According to the Texas State Historical Association, the community of Floydada was originally named "Floyd City". It was established in 1890 on 640 acre of land donated by James B. and Caroline Price of Jefferson City, Missouri. Floydada won the election as county seat over Della Plain. When a post office opened, the name was changed to "Floydada". The meaning of the name is disputed. Some claim it was meant to be "Floydalia" but was garbled in transmission to the U.S. Postal Service, while others insist it is a combination of the county's name and that of James Price's mother, Ada. A third view is that it was formed from Caroline Price's parents, Floyd and Ada.

Floydada became an important railroad junction in 1928, when the Quanah, Acme and Pacific Railway reached the town.

==Geography==

Floydada is located southwest of the center of Floyd County.
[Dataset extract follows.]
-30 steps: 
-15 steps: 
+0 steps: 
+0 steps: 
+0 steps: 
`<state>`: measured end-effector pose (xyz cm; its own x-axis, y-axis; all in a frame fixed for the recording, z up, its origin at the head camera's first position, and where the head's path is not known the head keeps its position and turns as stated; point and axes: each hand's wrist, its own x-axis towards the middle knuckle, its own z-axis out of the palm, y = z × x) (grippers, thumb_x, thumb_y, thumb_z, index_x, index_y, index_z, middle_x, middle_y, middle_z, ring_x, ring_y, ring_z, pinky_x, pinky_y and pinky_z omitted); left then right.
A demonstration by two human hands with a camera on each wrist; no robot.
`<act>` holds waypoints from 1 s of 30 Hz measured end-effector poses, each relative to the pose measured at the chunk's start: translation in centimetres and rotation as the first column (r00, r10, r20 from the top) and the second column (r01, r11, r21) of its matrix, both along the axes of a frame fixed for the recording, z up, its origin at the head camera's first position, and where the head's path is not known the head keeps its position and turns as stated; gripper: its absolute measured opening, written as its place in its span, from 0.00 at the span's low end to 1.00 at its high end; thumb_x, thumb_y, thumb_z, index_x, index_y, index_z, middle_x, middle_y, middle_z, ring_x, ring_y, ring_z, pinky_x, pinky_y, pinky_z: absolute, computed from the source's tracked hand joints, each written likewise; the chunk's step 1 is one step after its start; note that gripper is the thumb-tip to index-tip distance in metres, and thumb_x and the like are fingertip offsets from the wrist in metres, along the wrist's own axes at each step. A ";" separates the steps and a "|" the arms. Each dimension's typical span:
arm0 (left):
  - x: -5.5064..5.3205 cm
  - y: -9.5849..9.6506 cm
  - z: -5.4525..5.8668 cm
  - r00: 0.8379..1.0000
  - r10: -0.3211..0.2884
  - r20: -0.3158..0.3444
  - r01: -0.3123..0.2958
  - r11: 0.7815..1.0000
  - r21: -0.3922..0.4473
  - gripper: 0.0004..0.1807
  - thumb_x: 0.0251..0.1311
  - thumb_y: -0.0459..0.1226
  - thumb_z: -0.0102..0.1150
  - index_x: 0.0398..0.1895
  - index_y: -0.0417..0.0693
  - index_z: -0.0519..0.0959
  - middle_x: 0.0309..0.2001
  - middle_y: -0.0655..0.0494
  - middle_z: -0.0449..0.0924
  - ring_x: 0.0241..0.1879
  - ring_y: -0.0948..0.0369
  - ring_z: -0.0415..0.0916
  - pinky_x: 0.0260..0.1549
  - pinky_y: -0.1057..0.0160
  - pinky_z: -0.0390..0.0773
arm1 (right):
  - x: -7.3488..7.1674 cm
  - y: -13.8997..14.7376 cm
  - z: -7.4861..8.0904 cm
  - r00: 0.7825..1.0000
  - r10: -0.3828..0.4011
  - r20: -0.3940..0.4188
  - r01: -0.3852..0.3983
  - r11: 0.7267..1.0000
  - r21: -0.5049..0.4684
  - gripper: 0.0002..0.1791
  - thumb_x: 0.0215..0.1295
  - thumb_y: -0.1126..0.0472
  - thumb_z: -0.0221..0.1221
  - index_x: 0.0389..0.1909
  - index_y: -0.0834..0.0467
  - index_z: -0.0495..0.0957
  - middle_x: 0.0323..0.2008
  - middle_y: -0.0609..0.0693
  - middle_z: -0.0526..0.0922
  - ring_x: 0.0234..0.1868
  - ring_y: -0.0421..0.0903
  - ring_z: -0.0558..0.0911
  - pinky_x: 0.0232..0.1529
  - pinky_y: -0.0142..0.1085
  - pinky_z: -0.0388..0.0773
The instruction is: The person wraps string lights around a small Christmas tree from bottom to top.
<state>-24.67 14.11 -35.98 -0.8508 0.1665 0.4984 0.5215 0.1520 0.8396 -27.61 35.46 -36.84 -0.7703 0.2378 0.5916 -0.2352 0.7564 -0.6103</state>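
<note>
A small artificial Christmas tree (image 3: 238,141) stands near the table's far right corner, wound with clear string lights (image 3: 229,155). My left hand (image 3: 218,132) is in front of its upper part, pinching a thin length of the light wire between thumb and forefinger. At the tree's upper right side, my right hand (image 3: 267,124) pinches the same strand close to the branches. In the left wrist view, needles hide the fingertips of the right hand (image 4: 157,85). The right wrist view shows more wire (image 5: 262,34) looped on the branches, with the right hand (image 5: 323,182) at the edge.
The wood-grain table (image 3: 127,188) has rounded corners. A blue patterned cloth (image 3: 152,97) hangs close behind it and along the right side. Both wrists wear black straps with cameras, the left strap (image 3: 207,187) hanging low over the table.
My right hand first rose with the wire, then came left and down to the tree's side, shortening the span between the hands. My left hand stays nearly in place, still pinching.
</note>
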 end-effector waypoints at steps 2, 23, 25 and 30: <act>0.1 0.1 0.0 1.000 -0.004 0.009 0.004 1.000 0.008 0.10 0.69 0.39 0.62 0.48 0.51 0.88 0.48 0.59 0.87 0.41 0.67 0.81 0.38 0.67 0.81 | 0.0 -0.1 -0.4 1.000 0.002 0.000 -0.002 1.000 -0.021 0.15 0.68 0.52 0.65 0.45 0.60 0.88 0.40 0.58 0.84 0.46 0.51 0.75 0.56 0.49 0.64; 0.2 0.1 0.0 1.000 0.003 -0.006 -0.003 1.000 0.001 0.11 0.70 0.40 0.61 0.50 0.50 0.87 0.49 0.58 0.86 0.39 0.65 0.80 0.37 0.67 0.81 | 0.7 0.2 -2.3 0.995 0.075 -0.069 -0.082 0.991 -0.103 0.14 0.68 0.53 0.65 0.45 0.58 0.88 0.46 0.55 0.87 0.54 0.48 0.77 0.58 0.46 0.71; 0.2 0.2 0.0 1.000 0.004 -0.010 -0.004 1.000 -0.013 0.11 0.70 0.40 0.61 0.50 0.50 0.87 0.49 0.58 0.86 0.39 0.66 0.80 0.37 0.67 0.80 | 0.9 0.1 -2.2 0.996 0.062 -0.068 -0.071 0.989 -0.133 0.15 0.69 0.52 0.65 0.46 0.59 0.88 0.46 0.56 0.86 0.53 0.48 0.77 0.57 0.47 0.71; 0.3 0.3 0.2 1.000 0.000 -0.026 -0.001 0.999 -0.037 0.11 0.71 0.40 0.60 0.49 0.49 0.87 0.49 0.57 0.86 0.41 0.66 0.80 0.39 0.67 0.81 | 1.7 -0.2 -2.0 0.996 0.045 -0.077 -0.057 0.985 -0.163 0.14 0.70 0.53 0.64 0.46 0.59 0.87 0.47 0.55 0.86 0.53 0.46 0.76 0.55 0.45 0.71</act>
U.S. Route 62 enters from the southwest as Ralls Highway and leads east out of town as Houston Street, while U.S. Route 70 enters from the north as Second Street and joins US 62 to exit town on Houston Street. Via US 62, Lubbock is 51 mi southwest, while US 70 leads northwest 27 mi to Plainview. The two highways run east together 31 mi to Matador. Texas State Highway 207 leads north from Floydada 35 mi to Silverton.

According to the United States Census Bureau, Floydada has a total area of 5.3 km2, all of it land.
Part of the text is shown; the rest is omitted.